**Assigned task**: Print, from the listing below, the lines starting at the line containing "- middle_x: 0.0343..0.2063" and ending at the line containing "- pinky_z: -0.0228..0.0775", exactly as they stand, and print nothing else.

**Excerpted data**:
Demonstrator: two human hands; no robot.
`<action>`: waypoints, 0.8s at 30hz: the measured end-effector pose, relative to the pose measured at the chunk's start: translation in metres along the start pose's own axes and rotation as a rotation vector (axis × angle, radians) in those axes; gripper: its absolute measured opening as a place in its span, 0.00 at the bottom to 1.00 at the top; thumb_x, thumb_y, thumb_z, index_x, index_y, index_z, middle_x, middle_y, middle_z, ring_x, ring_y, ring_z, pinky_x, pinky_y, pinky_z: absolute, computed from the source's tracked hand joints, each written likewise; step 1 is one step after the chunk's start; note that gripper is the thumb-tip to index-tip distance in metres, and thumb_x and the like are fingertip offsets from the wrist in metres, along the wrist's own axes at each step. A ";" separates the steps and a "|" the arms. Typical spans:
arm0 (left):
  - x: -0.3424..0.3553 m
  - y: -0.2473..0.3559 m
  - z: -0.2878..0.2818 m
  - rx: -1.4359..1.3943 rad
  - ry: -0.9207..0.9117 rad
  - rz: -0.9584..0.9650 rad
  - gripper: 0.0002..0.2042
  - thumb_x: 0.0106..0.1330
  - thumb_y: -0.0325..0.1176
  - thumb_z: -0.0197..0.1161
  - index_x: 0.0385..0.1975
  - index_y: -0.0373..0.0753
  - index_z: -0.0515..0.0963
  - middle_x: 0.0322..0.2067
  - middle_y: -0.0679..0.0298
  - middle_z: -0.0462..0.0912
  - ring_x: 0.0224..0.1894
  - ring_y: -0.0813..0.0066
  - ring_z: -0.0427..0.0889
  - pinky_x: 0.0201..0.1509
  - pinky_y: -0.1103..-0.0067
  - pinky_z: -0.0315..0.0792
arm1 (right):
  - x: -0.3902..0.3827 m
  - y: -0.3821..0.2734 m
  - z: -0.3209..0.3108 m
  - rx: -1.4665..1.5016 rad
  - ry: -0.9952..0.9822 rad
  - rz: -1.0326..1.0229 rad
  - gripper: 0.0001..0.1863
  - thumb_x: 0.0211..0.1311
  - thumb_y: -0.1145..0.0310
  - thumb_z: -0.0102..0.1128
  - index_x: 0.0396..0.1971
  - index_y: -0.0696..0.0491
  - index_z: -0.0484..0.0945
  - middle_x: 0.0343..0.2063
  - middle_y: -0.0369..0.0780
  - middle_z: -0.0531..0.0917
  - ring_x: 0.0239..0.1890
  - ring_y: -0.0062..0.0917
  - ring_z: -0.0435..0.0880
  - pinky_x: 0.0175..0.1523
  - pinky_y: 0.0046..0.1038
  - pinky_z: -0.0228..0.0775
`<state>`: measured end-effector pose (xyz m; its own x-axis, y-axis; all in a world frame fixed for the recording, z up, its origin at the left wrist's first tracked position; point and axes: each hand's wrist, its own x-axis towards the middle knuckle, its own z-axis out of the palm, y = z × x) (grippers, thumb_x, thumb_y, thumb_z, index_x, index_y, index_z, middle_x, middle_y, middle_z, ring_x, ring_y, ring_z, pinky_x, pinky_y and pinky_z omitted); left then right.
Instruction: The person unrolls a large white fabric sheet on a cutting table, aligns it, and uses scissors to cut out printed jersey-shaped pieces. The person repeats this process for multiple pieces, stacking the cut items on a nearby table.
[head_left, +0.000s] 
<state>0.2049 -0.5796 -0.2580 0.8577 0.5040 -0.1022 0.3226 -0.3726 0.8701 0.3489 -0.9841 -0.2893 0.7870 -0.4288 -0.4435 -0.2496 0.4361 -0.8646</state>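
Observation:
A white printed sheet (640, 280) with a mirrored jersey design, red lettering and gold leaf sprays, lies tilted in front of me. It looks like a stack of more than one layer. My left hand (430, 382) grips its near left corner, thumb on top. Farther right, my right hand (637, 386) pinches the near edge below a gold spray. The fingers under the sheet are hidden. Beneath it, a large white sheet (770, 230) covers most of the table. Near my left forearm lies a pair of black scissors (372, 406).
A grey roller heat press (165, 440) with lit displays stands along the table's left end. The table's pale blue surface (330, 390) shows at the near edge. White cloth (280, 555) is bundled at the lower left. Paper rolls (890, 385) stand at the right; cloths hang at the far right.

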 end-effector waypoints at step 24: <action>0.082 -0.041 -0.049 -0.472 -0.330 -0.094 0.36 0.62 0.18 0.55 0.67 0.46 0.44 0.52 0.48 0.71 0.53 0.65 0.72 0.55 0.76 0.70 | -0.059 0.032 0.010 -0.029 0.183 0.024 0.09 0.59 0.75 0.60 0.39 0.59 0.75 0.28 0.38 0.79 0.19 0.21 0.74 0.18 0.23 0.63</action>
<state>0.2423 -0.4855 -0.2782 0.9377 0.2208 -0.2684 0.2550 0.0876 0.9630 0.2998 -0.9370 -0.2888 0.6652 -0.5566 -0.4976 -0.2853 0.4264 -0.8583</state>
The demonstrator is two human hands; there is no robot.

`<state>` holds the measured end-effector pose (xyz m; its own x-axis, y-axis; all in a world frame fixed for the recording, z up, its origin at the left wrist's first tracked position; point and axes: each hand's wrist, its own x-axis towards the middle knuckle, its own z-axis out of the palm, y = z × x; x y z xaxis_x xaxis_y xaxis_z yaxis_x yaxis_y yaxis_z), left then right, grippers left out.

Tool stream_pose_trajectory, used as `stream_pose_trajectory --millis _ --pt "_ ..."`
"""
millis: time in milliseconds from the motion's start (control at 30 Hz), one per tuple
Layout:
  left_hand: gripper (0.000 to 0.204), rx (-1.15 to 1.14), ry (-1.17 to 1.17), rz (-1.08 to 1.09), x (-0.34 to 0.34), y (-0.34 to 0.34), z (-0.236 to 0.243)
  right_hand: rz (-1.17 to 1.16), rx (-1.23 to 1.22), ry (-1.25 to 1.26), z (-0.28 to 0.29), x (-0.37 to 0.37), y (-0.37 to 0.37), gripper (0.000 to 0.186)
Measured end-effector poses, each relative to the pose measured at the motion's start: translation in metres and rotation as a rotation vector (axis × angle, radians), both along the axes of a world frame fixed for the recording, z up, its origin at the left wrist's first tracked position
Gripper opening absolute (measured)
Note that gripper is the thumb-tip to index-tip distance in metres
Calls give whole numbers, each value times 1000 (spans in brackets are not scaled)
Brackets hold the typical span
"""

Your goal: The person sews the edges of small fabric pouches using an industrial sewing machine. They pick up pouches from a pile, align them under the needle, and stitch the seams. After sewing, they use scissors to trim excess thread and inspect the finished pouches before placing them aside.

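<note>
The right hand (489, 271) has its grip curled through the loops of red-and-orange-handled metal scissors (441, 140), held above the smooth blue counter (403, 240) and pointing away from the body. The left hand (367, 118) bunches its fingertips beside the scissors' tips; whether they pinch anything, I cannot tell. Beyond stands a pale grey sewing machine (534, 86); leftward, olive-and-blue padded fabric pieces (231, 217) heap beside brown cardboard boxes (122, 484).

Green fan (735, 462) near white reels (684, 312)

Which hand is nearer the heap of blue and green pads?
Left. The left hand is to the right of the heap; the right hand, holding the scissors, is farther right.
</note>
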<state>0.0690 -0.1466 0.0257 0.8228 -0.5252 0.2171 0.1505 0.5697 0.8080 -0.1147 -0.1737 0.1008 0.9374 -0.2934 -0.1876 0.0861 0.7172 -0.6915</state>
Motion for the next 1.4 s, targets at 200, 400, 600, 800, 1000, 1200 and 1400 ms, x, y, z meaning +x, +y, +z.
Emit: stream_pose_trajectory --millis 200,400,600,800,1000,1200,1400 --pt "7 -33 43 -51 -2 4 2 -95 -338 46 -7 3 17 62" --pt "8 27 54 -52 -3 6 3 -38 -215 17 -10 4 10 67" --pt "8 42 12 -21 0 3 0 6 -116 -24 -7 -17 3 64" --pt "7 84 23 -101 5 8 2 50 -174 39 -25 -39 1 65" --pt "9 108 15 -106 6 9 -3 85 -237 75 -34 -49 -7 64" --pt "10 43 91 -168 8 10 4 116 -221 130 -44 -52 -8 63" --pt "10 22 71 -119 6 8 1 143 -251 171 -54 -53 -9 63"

**Answer area**:
  - middle_x: 0.0343..0.2063
  - middle_y: -0.0369..0.0780
  - middle_z: -0.0531..0.0917
  - ring_x: 0.0239..0.1890
  - ring_y: -0.0062..0.0917
  - ring_z: -0.0435..0.0880
  - pinky_x: 0.0175..0.1523
  - pinky_y: 0.0046..0.1038
  - pinky_z: -0.0228..0.0775

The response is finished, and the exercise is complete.